55 supplémentaire de répresseur de la traduction en remodelant le complexe d’initiation de la traduction faciliterait l’accès de DCP2 à la coiffe m7GTP.

Un autre cofacteur de decapping : DDX6, interagit avec PAT1B (Ayache et al., 2015) et possède également une activité de répression de la traduction (Minshall et al., 2009). Il sera détaillé ultérieurement dans la seconde partie de cette introduction.

Les mécanismes précis par lesquels PAT1B et DDX6 remodèlent les complexes d’initiation de la traduction et/ou activent le decapping ne sont pas clairement caractérisés. Une étude récente de transcriptomique réalisée sur des levures Dcp2∆, Pat1∆, Lsm1∆ ou Dhh1∆ a apporté des précisions sur leurs modes d’action respectifs (He et al., 2018).
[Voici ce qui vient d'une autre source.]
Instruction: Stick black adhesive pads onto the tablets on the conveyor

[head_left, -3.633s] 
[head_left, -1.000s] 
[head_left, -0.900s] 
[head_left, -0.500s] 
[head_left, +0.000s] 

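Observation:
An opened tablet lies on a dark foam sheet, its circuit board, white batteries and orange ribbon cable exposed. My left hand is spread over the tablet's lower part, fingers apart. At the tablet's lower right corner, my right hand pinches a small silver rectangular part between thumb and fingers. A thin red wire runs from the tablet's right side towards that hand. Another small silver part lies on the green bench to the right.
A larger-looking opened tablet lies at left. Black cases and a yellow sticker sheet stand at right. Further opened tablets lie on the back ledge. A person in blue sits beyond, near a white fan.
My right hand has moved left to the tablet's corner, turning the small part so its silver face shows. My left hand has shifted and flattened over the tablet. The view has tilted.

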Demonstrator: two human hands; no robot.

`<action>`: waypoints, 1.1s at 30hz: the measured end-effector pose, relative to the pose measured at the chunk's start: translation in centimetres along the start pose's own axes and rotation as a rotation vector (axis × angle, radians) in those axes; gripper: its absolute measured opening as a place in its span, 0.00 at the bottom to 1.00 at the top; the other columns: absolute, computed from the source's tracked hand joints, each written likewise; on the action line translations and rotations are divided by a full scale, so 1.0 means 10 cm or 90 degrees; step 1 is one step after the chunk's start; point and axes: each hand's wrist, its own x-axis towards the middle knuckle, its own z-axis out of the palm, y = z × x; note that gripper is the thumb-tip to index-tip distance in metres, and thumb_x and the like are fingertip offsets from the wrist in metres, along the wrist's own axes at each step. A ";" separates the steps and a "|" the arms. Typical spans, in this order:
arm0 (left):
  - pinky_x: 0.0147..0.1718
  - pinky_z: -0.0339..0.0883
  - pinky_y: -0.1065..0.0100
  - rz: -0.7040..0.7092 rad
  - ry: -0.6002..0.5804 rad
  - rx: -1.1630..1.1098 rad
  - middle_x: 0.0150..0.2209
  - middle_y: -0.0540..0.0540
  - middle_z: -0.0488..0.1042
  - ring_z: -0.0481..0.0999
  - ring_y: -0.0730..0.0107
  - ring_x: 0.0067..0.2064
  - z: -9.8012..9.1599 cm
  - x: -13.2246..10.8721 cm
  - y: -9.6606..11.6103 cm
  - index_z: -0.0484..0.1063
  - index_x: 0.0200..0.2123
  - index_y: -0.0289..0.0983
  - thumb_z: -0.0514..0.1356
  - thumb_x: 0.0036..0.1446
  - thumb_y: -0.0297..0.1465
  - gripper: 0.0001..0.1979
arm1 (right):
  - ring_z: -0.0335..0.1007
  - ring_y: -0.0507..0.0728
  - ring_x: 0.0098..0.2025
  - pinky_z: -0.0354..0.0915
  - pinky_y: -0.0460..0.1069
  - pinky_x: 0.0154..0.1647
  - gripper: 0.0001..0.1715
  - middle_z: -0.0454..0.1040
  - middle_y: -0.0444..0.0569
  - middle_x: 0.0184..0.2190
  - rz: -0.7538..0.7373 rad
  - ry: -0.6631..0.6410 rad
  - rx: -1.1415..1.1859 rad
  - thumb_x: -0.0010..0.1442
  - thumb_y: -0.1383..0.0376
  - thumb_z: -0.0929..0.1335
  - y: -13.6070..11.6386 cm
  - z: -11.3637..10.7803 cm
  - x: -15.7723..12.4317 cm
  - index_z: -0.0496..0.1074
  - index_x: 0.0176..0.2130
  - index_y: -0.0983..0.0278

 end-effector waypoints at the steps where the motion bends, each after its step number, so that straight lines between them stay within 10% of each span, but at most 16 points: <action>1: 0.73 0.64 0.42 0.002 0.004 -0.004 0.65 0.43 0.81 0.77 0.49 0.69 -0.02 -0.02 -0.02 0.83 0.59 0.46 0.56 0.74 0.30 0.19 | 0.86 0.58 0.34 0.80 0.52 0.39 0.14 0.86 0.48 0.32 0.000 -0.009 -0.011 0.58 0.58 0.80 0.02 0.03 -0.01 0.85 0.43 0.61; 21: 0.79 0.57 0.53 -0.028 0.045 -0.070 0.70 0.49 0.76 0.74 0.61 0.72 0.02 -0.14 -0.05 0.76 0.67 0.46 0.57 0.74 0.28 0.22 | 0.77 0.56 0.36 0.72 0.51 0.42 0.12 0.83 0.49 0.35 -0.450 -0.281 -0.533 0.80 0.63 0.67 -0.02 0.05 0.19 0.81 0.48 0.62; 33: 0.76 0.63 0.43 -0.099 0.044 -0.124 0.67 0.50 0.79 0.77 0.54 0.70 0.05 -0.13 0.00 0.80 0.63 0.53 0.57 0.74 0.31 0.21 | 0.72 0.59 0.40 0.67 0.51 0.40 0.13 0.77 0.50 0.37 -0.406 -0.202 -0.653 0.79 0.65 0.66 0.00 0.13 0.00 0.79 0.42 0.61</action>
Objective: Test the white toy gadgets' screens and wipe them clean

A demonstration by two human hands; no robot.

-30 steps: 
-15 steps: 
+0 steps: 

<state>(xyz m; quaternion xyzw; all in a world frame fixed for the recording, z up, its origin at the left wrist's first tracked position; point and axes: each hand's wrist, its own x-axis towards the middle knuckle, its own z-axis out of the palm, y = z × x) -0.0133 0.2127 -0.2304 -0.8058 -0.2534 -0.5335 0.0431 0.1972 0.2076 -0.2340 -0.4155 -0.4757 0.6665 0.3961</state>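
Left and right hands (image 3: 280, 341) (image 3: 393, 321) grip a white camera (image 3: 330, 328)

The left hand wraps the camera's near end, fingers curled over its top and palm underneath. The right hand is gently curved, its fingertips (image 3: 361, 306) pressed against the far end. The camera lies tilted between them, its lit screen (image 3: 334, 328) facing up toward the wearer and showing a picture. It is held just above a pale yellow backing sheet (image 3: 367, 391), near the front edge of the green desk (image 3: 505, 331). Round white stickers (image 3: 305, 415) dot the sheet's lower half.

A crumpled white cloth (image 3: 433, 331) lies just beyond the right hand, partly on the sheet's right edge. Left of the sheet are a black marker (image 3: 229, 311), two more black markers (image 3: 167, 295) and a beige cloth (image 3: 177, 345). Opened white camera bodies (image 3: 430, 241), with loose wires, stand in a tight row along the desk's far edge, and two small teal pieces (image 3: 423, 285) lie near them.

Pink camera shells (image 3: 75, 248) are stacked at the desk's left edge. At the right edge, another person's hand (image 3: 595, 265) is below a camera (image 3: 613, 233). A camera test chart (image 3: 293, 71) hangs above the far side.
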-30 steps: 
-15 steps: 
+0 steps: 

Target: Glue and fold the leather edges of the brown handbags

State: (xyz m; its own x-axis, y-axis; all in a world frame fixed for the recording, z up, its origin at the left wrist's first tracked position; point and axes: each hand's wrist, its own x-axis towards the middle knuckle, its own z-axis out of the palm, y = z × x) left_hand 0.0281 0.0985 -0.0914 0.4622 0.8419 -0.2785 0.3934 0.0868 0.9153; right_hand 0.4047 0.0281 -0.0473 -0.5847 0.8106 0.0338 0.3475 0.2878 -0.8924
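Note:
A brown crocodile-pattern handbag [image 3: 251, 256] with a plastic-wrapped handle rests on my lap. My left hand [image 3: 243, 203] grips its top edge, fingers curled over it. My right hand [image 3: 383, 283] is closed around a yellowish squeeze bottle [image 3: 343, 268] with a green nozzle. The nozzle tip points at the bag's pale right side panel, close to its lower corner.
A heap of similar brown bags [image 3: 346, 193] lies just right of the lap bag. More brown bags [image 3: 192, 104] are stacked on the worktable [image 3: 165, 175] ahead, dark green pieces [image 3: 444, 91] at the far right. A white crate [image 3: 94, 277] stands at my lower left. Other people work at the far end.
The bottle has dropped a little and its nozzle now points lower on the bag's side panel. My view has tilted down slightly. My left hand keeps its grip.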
Les profils d’expression issus des différents séquençages indiquent que Pat1, Lsm1 et Dhh1 sont impliqués dans la déstabilisation d’une partie seulement des transcrits ciblés par Dcp2. De plus, les transcrits séquencés se répartissent en deux sous-groupes : d’un côté des transcrits conjointement stabilisés en l’absence de Pat1 ou de Lsm1 (cohérent avec l’existence d’un complexe Pat1- Lsm1-7) et d’un autre côté des transcrits stabilisés en l’absence de Dhh1 et insensibles à Pat1 et Lsm1-7. Ces résultats nuancent l’assertion que ce sont des facteurs « généraux » de decapping (Parker, 2012) et suggèrent que Pat1 et Dhh1 remplissent des fonctions distinctes dans le processus de decapping.

En plus d’être nécessaire à la voie de dégradation générale 5’-3’, le complexe de decapping est également requis dans des voies de dégradation particulières telles le NMD (Nonsense Mediated Decay), la dégradation des transcrits portant des éléments ARE (Fenger-Grøn et al., 2005; Yamashita et al., 2005) et la dégradation des cibles de miARN (Behm-Ansmant et al., 2006). Le complexe de decapping est alors recruté par des RBP spécifiques. Par exemple, DDX6 interagit dans les cellules humaines avec les effecteurs de la voie des miARN AGO1 et AGO2 indépendamment de l’ARN. De plus, l’absence de DDX6 diminue la répression d’un ARNm rapporteur cible de miARN (Chu and Rana, 2006). En ce qui concerne les cibles du NMD, c’est le facteur UPF1 qui recrute DCP2 et active le decapping (Lykke-Andersen, 2002).